The line with "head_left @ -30" marks the first line to copy, and the line with "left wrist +" marks the last. Transcribe that stretch of the data below exactly, without pictures.

(Extracted data entries)
== Segment start ==

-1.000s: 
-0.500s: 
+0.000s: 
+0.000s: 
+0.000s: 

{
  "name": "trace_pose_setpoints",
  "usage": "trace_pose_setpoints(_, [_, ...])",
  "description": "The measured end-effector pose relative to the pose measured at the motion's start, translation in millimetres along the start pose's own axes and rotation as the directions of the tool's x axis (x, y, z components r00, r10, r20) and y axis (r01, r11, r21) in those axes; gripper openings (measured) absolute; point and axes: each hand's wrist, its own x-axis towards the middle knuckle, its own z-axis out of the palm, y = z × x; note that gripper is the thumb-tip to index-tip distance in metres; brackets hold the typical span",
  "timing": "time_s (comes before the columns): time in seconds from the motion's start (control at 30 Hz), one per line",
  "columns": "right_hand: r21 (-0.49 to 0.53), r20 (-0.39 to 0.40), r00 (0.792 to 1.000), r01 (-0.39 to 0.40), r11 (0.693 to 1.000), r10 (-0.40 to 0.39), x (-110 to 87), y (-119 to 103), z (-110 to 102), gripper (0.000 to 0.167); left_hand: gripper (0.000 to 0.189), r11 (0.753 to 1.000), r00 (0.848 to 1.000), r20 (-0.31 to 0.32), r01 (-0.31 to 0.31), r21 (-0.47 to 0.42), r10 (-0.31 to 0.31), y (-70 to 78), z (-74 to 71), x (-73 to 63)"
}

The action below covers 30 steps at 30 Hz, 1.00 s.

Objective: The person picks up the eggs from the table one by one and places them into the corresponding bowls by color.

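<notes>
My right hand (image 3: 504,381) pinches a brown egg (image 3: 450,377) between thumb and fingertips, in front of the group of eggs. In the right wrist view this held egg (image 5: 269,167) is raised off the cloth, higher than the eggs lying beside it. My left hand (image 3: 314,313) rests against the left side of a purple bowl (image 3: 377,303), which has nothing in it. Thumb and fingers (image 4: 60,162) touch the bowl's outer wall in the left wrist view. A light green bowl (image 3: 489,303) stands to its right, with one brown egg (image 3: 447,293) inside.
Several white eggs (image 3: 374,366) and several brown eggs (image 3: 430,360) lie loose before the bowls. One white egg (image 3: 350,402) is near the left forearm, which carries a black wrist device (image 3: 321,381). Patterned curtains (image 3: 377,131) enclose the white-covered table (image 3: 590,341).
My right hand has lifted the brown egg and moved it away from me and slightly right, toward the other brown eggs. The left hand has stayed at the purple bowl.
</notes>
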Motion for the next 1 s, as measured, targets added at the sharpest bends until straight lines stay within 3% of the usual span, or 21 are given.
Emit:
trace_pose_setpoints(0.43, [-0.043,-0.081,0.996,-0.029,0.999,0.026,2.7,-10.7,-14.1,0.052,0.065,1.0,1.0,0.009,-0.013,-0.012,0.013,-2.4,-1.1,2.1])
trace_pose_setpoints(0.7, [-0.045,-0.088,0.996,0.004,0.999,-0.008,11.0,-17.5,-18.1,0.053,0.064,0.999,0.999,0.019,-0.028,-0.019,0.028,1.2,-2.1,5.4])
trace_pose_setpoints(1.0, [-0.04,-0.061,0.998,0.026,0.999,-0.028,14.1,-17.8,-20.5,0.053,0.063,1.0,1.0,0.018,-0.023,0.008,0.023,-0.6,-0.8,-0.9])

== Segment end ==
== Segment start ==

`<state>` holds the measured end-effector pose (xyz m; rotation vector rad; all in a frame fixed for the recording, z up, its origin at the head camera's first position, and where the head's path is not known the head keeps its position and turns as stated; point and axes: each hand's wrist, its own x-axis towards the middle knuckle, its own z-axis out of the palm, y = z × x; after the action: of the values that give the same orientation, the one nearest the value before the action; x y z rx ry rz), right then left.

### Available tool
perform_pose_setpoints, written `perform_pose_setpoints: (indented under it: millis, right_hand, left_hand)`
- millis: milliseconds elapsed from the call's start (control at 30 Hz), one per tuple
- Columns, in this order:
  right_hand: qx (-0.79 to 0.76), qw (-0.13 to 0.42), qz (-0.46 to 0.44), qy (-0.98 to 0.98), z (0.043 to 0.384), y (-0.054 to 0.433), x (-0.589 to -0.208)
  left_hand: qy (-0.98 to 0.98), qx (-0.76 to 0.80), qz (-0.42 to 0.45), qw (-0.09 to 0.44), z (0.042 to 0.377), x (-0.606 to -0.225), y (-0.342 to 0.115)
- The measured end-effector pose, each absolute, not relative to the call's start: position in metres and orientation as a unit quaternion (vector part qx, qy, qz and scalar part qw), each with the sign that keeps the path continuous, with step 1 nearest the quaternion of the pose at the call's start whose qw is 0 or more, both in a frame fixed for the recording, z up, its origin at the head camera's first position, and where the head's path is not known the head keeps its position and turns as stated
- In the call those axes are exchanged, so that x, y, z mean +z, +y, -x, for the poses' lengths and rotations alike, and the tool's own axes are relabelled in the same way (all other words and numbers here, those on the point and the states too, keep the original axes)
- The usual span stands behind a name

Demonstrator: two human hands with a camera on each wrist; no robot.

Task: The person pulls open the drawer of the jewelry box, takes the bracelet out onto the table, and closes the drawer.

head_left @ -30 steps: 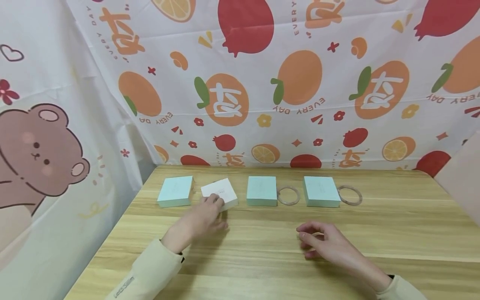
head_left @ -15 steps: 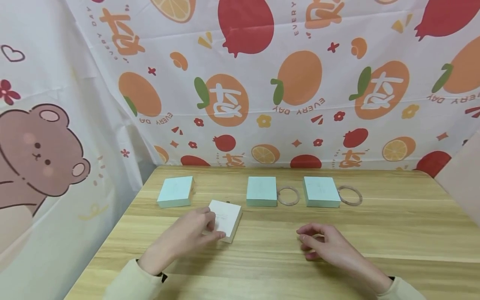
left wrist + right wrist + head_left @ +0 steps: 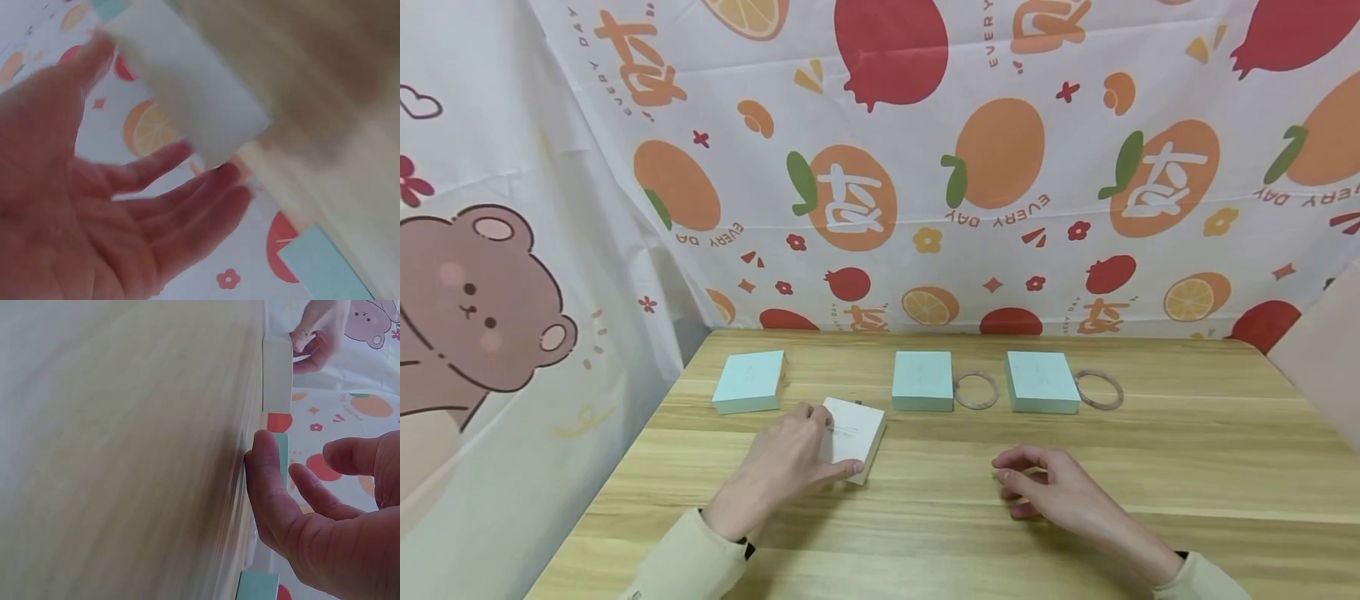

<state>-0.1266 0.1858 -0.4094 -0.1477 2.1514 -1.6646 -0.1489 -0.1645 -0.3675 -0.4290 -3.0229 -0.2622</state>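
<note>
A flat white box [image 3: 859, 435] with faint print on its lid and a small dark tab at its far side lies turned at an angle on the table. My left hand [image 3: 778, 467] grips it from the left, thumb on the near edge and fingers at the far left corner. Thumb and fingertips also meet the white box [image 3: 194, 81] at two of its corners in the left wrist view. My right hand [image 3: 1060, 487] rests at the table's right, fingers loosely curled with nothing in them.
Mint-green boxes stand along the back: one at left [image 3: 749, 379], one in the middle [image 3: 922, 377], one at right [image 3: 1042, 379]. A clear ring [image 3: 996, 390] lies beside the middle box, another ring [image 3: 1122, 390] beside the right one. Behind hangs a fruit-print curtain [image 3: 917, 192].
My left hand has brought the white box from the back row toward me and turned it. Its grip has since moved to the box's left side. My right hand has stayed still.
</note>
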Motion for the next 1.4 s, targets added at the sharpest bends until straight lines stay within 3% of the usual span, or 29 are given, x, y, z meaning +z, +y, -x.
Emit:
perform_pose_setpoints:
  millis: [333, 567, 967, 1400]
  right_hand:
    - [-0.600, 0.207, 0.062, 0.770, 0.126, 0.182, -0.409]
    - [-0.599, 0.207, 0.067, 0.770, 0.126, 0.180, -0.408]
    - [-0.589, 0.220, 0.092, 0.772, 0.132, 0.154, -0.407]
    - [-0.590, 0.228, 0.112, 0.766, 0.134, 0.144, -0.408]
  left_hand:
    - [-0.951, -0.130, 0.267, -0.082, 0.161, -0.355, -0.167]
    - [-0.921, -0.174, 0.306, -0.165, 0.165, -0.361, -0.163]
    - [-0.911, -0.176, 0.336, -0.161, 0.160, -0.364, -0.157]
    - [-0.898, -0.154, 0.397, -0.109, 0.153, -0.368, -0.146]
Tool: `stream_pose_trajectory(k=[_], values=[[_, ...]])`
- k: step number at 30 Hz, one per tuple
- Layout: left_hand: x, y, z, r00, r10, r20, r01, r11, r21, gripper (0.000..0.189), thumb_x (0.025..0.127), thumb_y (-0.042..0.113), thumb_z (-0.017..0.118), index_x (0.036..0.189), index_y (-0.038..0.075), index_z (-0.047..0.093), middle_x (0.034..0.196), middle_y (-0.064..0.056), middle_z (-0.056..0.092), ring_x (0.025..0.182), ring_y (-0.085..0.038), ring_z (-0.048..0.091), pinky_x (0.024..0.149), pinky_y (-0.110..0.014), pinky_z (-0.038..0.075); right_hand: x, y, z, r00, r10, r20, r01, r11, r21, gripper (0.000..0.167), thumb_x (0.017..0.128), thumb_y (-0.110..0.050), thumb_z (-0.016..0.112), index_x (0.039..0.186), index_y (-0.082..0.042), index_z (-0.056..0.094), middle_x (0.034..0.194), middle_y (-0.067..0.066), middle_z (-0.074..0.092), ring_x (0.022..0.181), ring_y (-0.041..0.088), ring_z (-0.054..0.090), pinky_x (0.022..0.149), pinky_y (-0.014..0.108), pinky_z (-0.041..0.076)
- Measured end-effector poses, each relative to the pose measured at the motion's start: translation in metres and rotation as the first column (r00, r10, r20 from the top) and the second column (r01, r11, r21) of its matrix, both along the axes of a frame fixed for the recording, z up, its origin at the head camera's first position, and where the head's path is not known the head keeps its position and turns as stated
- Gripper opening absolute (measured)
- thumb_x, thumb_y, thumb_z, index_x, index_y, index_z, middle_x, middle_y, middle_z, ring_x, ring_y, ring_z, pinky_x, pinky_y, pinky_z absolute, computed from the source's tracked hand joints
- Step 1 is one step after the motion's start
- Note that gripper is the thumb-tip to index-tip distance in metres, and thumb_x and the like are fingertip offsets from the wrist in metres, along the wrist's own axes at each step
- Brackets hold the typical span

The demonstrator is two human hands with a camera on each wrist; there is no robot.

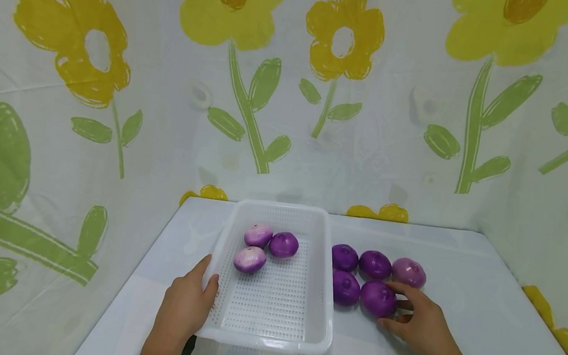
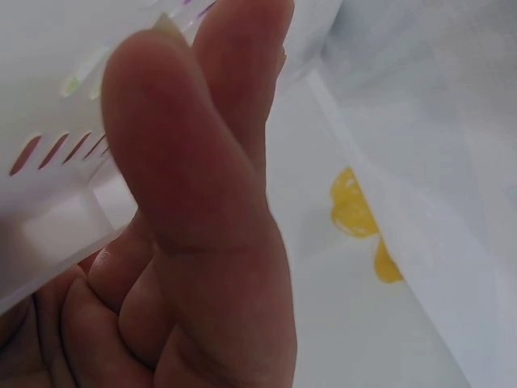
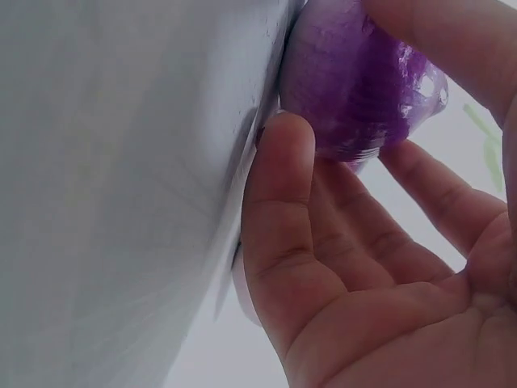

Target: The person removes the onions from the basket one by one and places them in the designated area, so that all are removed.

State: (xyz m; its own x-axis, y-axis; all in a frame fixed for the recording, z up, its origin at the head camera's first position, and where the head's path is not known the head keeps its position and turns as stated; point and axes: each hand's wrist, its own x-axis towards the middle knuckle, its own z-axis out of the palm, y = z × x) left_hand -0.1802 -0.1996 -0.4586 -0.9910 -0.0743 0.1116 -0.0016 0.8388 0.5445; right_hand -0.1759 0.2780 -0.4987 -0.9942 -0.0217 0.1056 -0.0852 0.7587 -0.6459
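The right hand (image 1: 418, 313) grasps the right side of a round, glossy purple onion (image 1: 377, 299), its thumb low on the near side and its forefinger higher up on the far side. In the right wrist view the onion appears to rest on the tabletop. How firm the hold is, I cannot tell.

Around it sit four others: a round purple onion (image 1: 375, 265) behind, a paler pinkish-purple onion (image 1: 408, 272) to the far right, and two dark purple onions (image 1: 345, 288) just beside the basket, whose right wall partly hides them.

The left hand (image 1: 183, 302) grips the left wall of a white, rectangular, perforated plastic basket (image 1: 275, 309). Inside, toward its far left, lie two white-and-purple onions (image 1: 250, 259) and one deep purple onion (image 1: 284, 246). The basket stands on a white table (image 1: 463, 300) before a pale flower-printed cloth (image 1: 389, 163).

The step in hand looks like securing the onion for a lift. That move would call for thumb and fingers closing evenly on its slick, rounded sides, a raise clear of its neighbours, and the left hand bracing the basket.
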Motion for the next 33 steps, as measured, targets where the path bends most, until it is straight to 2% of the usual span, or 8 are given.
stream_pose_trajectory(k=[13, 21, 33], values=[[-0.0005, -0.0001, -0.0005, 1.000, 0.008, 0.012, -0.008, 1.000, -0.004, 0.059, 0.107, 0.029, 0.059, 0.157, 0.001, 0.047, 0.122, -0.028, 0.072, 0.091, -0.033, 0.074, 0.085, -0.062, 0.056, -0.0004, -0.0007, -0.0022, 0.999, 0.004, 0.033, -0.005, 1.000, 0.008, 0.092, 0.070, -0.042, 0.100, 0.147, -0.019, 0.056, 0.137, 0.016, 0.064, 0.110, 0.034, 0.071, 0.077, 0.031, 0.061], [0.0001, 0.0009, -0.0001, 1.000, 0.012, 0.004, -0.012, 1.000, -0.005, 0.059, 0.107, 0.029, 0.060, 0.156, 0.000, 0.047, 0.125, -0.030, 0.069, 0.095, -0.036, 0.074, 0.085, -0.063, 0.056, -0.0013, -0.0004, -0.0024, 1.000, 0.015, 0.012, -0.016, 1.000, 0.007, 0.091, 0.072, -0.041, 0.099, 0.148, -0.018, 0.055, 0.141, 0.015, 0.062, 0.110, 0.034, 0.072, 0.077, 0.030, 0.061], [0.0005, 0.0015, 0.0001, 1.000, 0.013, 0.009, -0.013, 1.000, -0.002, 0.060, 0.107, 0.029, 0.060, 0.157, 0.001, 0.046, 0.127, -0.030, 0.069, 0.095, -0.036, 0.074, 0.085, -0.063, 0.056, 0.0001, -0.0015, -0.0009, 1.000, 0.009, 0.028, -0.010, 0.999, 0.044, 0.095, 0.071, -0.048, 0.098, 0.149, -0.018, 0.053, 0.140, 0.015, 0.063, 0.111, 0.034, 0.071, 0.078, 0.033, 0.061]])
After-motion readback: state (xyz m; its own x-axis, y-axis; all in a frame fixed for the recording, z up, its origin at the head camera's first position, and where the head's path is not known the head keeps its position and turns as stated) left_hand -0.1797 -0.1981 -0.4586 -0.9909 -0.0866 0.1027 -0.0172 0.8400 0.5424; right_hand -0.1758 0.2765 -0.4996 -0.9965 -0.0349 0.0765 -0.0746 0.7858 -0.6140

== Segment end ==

[Completed exercise]:
head_left @ -30 steps: 
head_left @ -15 steps: 
left wrist + right wrist + head_left @ +0 steps: 

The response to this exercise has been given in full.